Damage is most severe at cold temperatures, when emergence and growth of stems and stolons from the tuber are slow relative to the growth of the pathogen. Wet soils also contribute to damage because they warm up more slowly than dry soils and excessive soil moisture slows plant development and favors fungal growth. If Rhizoctonia damage is severe and lesions partially or completely girdle the shoots, sprouts may be stunted or not emerge above the soil. Stolon cankers reduce tuber numbers and size and are identical to shoot cankers in appearance.

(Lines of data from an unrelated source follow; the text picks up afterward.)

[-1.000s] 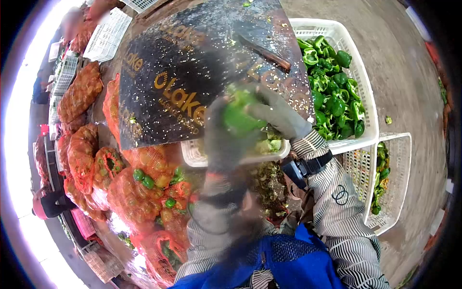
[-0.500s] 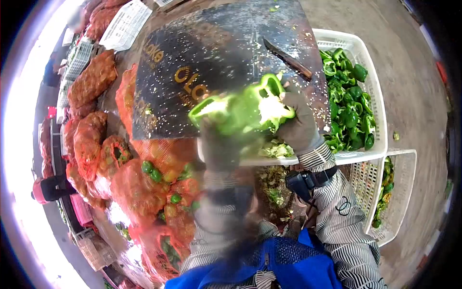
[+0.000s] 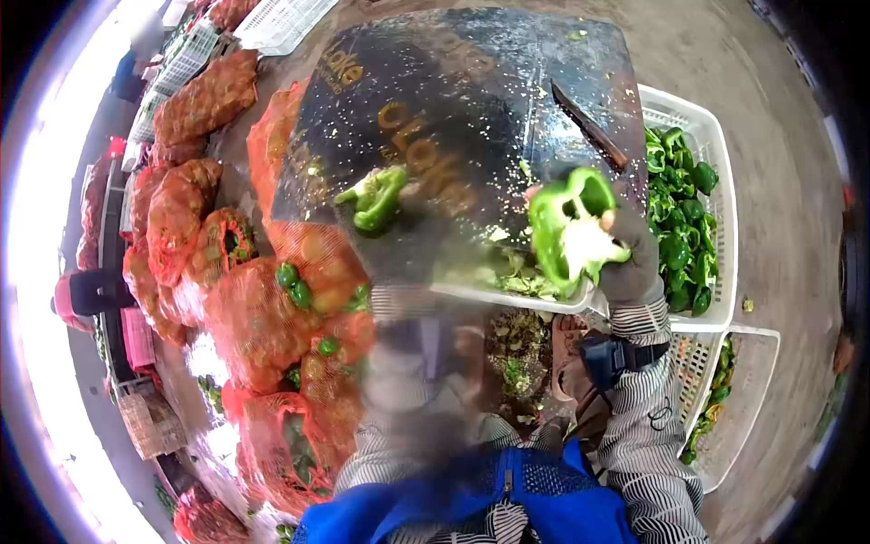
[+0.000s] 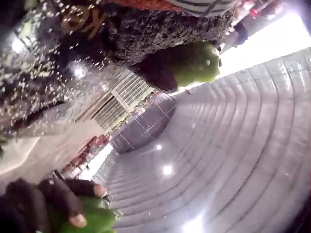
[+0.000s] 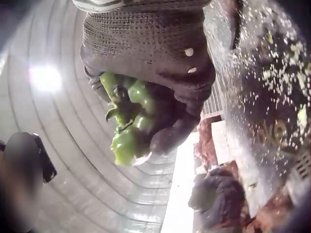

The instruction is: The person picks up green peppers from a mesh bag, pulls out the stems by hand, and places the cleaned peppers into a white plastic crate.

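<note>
The right hand (image 3: 632, 258), gloved in grey, grips a cut green pepper piece (image 3: 555, 238) with pale core showing, over the board's near right edge. In the right wrist view its fingers curl round the pepper (image 5: 129, 141), stem visible. The left hand (image 3: 399, 227), blurred, holds another green pepper piece (image 3: 379, 201) over the board's near left part; the left wrist view shows green pepper (image 4: 197, 63) at its fingers. A knife (image 3: 589, 125) lies on the dark board (image 3: 471, 82), scattered with pale seeds.
A white crate (image 3: 727, 227) of cut green peppers stands right of the board; a lower crate (image 3: 757, 399) is nearer. A white tub (image 3: 571, 304) of trimmings sits under the near edge. Red net sacks (image 3: 254, 317) fill the left.
The hands have moved apart, each with a pepper piece, the left one going left. The head view has shifted, so the board and crate appear farther right.
</note>
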A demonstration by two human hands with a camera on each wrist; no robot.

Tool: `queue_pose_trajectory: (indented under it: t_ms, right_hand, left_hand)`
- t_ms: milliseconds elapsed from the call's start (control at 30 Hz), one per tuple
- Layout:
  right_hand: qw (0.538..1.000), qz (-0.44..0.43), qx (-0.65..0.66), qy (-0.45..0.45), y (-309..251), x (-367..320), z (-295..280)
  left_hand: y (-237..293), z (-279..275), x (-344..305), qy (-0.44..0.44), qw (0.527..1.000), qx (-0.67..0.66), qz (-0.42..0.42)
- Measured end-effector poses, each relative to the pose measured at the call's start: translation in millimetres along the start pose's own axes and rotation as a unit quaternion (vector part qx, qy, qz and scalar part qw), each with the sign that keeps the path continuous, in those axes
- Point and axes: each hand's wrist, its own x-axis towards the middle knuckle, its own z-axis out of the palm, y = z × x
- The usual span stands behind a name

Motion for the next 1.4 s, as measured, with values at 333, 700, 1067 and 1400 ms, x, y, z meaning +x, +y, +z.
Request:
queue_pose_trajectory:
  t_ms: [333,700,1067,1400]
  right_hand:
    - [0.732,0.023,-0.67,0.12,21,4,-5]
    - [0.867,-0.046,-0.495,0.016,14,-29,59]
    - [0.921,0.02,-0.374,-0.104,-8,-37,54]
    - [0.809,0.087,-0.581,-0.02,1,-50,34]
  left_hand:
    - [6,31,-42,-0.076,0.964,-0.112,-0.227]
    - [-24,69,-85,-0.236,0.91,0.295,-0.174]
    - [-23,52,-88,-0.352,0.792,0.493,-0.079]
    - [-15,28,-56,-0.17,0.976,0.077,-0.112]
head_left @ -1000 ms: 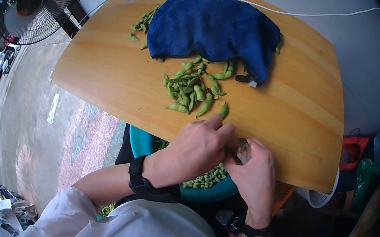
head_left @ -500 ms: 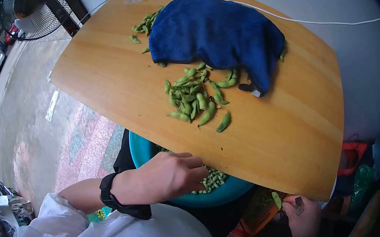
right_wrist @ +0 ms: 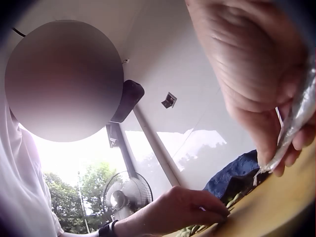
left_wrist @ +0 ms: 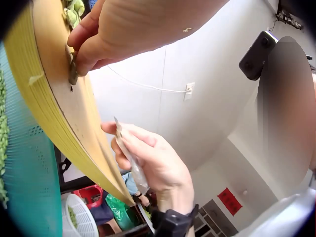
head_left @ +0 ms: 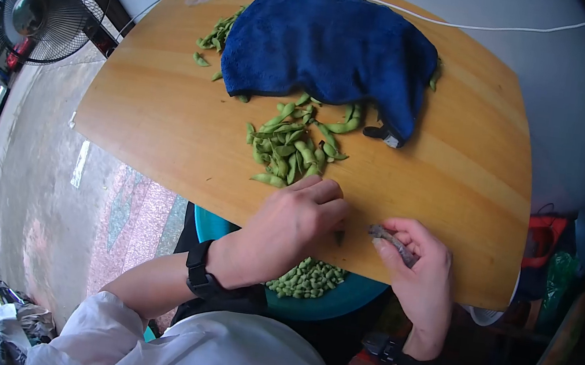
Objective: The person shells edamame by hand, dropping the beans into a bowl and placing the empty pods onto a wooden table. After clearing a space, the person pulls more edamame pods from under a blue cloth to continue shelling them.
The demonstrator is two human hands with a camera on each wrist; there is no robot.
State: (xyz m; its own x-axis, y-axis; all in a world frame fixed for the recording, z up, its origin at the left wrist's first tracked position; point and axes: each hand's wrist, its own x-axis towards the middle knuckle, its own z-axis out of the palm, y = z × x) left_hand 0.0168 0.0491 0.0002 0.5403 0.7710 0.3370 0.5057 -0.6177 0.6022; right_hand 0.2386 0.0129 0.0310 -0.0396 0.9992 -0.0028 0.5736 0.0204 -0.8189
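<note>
Many plump, curved green pods (head_left: 304, 152) lie heaped.

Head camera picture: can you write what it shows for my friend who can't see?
Over a wooden table, the left hand pinches a green pod and the right hand holds a thin grey thing. Beyond lie piled pods and a blue cloth; below the edge is a teal bowl of beans.
</note>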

Poor stands may be mistaken for seed tuber decay, caused by Fusarium species or soft rot bacteria, unless the plants are excavated and examined. Rhizoctonia does not cause seed decay; its damage is limited to sprouts and stolons. Poor stands and stunted plants can also be caused by blackleg, a bacterial disease that initiates from the seed tuber and progresses up the stems, causing a wet, sometimes slimy, rot. In contrast, Rhizoctonia lesions are always dry and usually sunken.

Late season damage to plants is a direct result of cankers on stolons and stems causing problems with starch translocation. Tubers forming on diseased stolons may be deformed. If stolons and underground stems are severely infected with Rhizoctonia canker, they cannot carry the starch produced in the leaves to the developing tubers. In this case, small, green tubers, called aerial tubers, may form on the stem above the soil (Figure  4). Formation of aerial tubers may indicate that the plant has no tubers of marketable quality below ground.

At the end of the growing season, the fungus produces its sexual state, Thanetephorus cucumeris, on stems just above the soil line. It appears as a superficial delicate white mat which is easily removed (Figures 5 and 6). The fungus does not damage the tissue beneath this mycelium.

R. solani is a specialized pathogen. Only a subset of the isolates of this fungal species can cause cankers on potato. Isolates are grouped by the ability of their hyphae to fuse; isolates that can fuse, or anastomose, are in the same anastomosis group (AG). Isolates that are pathogens of potato are in AG-3. Rarely, isolates in other AG groups can form sclerotia on tubers and mycelial mats on stems. Though not damaging to potato, other AGs of R. solani cause diseases on sugar beet, beans, crucifers, and rice. In the absence of host plants, R. solani can exist by deriving its nutrients as a soil saprophyte from organic debris.

The Disease Cycle

The disease cycle is very straightforward. Inoculum usually is introduced into fields on potato seed tubers, although it may be introduced via contaminated soil. Sclerotia in soil or on seed tubers germinate, and the resulting mycelium colonizes plant surfaces where nutrients are available. Seed inoculum is particularly effective in causing stolon damage because it is so close to developing sprouts. The fungus penetrates young, susceptible tissue, causing cankers that slow or stop the expansion of the infected stem or stolon. Cankers can sever the stolon or shoot from the plant or kill the growing point (fig. 2). The plant’s resistance to stolon infection increases after emergence, eventually limiting expansion of lesions. Sclerotia form on tubers and in soil, providing inoculum for other growing seasons.

Disease Management

Getting potato plants to emerge quickly in the spring is key to minimizing damage to shoot and stolon cankers because plants are more susceptible before emergence. Planting seed tubers in warm soil and covering them with as little soil as possible will speed the emergence of the shoots and increase resistance to canker infection. Plant fields with coarse-textured soils first because they are less likely to become waterlogged and will warm up faster.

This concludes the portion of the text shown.